# My mare's boyfriend!



## crackrider (Jan 23, 2007)

I finally got some pics of the stallion my mare was put to.
His name Is 'Splendacrest Zafire'
His dam is 'Splendacrest Firesprite'
His sire is 'Zakah Zahara' (exp UAE)
His grandsire is 'Toledo Joe' (QH)
HIs granddam is 'Silver Crocus' (TB)


















These are pics of one of Zafire's foals who was foaled in 2005. This is Splendacrest Adage.


----------



## crackrider (Jan 23, 2007)

Also, Zafire has not yet started his endurance career.
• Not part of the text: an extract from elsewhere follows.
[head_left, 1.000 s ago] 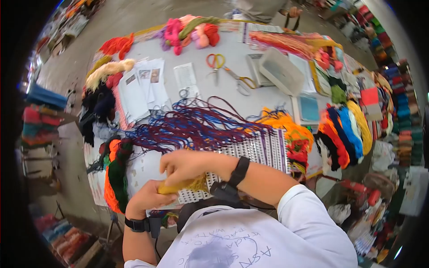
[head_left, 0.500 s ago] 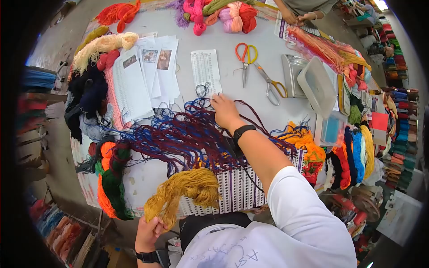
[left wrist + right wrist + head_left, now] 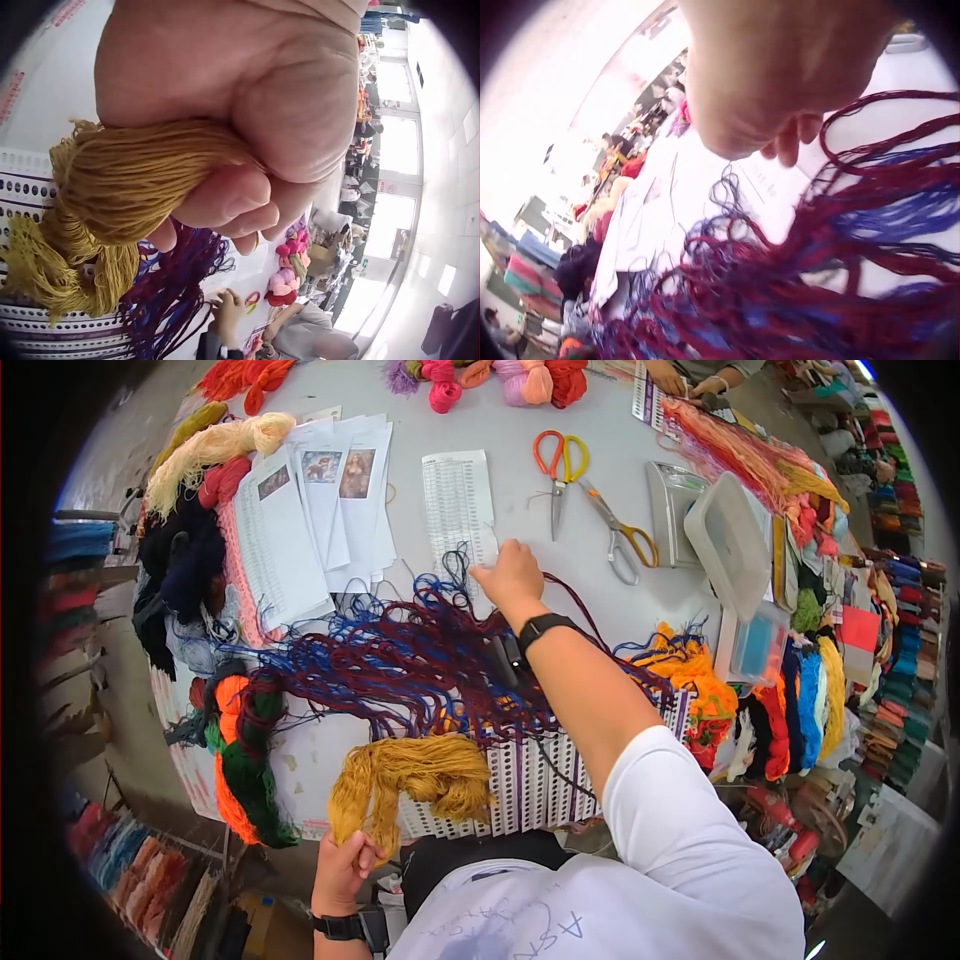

He will be broken as a 5yo later this year and started in endurance. He is expected to go very far in his carrer.


----------



## Horse_love999 (Mar 17, 2007)

Wow the Stallion is Beautiful!    As well as the mare and foal, there all so adorable! 


.:chelsea:.   :lol: :lol:


----------



## meggymoo (Mar 10, 2007)

:wink: He's a handsome fellow! And awww, babies, so cute!


----------



## Friesian Mirror (Jan 11, 2007)

He's beautiful! And the babies are soo cute!!


----------



## crackrider (Jan 23, 2007)

Thanks! I'm hoping my mare's foal will be just as gorgeous!


----------



## Kiki (Feb 7, 2007)

AWWWWWW!!!!!


----------